3.2.2. Antibiotics. Antibiotics are widely used in human healthcare, aquaculture, and crop growth. However, the misuse and discharge of antibiotics into the environment have raised significant concerns.239 The release of antibiotic-containing wastewater poses a severe threat to both human health and ecological systems.14,240–242 Consequently, there is an urgent need to develop sensitive and effective methods for antibiotics detection.243–246 Recently, Liu et al. reported a simple PEC apta-sensor for tracing sulfadimethoxine (SDM) based on a zinc phthalocyanine/graphitic carbon nitride composite (ZnPc/CN).174 By modifying porous graphitic carbon nitride nanosheets with visible/near-infrared light-responsive ZnPc, ZnPc/CN nanocomposites were created. The porous CN nanosheets not only provided abundant sites for binding ZnPc, but also facilitated transport of photogenerated charges.
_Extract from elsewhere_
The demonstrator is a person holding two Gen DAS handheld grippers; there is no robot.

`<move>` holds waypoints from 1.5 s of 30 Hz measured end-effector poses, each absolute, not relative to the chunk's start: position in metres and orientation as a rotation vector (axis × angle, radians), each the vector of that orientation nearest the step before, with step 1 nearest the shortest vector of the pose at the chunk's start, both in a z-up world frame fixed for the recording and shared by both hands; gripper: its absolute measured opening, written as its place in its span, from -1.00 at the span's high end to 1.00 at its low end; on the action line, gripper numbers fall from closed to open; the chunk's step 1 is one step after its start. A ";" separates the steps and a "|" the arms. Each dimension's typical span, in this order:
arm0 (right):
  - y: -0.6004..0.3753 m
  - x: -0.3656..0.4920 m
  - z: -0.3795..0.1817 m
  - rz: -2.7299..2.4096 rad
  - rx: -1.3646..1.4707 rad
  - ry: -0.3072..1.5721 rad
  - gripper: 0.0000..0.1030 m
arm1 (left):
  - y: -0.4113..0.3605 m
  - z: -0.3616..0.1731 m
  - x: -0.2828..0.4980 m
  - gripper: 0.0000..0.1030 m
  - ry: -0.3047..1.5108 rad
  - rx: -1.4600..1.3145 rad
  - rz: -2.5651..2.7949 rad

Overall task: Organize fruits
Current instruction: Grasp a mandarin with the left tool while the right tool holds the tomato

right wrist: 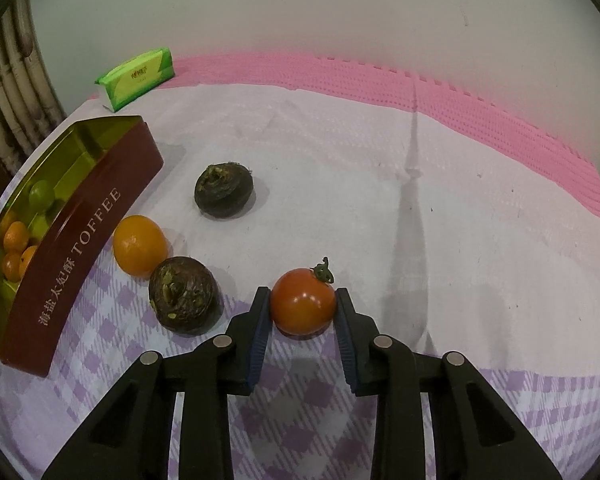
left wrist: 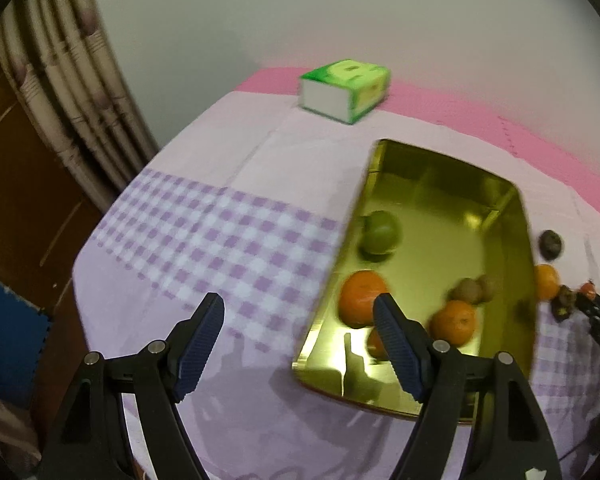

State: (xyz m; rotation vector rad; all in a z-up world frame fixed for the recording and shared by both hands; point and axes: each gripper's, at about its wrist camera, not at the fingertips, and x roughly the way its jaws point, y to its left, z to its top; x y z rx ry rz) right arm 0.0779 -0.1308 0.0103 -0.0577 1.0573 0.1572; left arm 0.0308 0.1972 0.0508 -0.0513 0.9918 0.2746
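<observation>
- The right gripper point(right wrist: 302, 307) pinched a small red tomato point(right wrist: 302, 306) between its blue-padded fingers point(right wrist: 260, 332), both pads touching the fruit's sides; the tomato, green stem on top, sat low over the checked part of the tablecloth point(right wrist: 380, 200).
- Just left of the tomato lay a dark, rough-skinned round fruit point(right wrist: 182, 298), touching a yellow-orange citrus point(right wrist: 140, 246) behind it. A second dark fruit point(right wrist: 224, 190) rested farther back on the plain cloth, apart from the others.
- The toffee tin point(right wrist: 80, 256), maroon outside and gold inside, stood at the left of the right wrist view, the citrus close beside its long wall.
- Inside the tin, the left wrist view showed a green fruit point(left wrist: 381, 233), an orange point(left wrist: 362, 298), another orange point(left wrist: 454, 322) and two small brown fruits point(left wrist: 474, 290), all lying loose on the gold floor; a further orange shape near the front was partly hidden by a finger.
- The left gripper point(left wrist: 300, 336) hovered with its fingers spread wide and nothing between them, over the cloth at the tin's near-left corner; that view was blurred.
- A green tissue pack point(left wrist: 345, 89) sat at the far edge of the table, by the pink mat point(right wrist: 460, 92).
</observation>
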 end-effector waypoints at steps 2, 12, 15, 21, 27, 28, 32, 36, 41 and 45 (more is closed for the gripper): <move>-0.134 0.077 0.010 0.150 -0.055 1.052 0.38 | 0.180 0.055 0.033 -0.44 0.990 -0.045 0.217; -0.181 0.084 0.007 0.051 -0.026 1.043 0.38 | 0.081 0.062 0.064 -0.44 1.018 0.047 -0.009; -0.193 0.084 0.007 0.038 -0.034 1.034 0.38 | 0.059 0.062 0.078 -0.44 1.046 0.056 -0.048; -0.202 0.081 0.003 0.017 -0.037 0.973 0.38 | 0.021 0.061 0.102 -0.39 1.098 0.072 -0.107; -0.206 0.079 0.004 0.020 -0.028 0.967 0.37 | 0.003 0.047 0.130 -0.05 1.221 -0.007 -0.148; -0.207 0.078 0.004 0.020 -0.028 0.967 0.37 | 0.002 0.044 0.133 -0.05 1.244 -0.027 -0.149; -0.209 0.076 0.004 0.021 -0.026 0.966 0.37 | 0.003 0.029 0.151 -0.02 1.336 -0.154 -0.141; -0.208 0.076 0.004 0.021 -0.024 0.966 0.36 | 0.006 0.015 0.162 0.15 1.390 -0.248 -0.099; -0.209 0.077 0.004 0.023 -0.021 0.966 0.36 | 0.005 0.002 0.166 0.18 1.419 -0.282 -0.054; -0.209 0.076 0.004 0.025 -0.020 0.966 0.36 | 0.002 -0.006 0.166 0.25 1.431 -0.276 -0.041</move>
The assembled PEC apta-sensor exhibited a linear correlation with SDM concentration in the range of 0.1∼300 nM, with a LOD of 0.03 nM. Further, it demonstrated excellent selectivity towards SDM even in the presence of familiar interferences (e.g., oxytetracycline, kanamycin, bisphenol A, and diclofenac). Similarly, using the same sensing strategy,175 a facile PEC apta-sensor based on a p-type BiFeO3/n-type porous ultrathin graphitic carbon nitride (BiFeO3/utg-C3N4) was constructed (Fig. 10A). The BiFeO3/utg-C3N4 composite was obtained by a simple electrostatic interaction method. The TEM image confirmed the coupling of BiFeO3 NPs to the porous graphitic carbon nitride surface. In Fig. 10B, the composite-based electrode exhibited a significantly higher photocurrent intensity than pure BiFeO3 and utg-C3N4, indicating the suppression of photogenerated charge pair recombination due to the presence of p–n heterojunction in the composite. The EIS analysis further confirmed the efficient charge separation and transfer in the BiFeO3/utg-C3N4 composite-based electrodes, as they exhibited the smallest charge transfer resistance among all the electrodes. The fabricated PEC sensor was applied to ampicillin detection. As displayed in Fig. 10C, the apta-sensor achieved a relatively low LOD of 0.33 pM within a wide range from 1 pM to 1 μM.
image file: d4ra00503a-f10.tif
Fig. 10 (A) The illustration of the PEC ampicillin apta-sensor based on the BiFeO3/utg-C3N4 composite. (B) The photocurrent signals of (a) utg-C3N4, (b) BiFeO3, (c) BiFeO3/bulk-C3N4, and (d) BiFeO3/utg-C3N4. (C) Photocurrent responses of the as-prepared apta-sensor at various ampicillin concentrations. Adopted from ref. 175. Copyright 2019, with permission of Elsevier. (D) SEM image of the ZnO/g-C3N4 composite. (E) The transient photocurrent responses of (a) g-C3N4, (b) ZnO, and (c) ZnO/g-C3N4. (F) Electron transfer mechanism for ZnO/g-C3N4. Adopted from ref. 117. Copyright 2023, with permission of Elsevier. (G) TEM images of SnO2-Au NPs. (H) The photocurrent responses of SnO2-Au NPs with different concentrations of nitrite. (I) The possible mechanism of PEC sensing nitrite. Adopted from ref. 85. Copyright 2020, with permission of Elsevier.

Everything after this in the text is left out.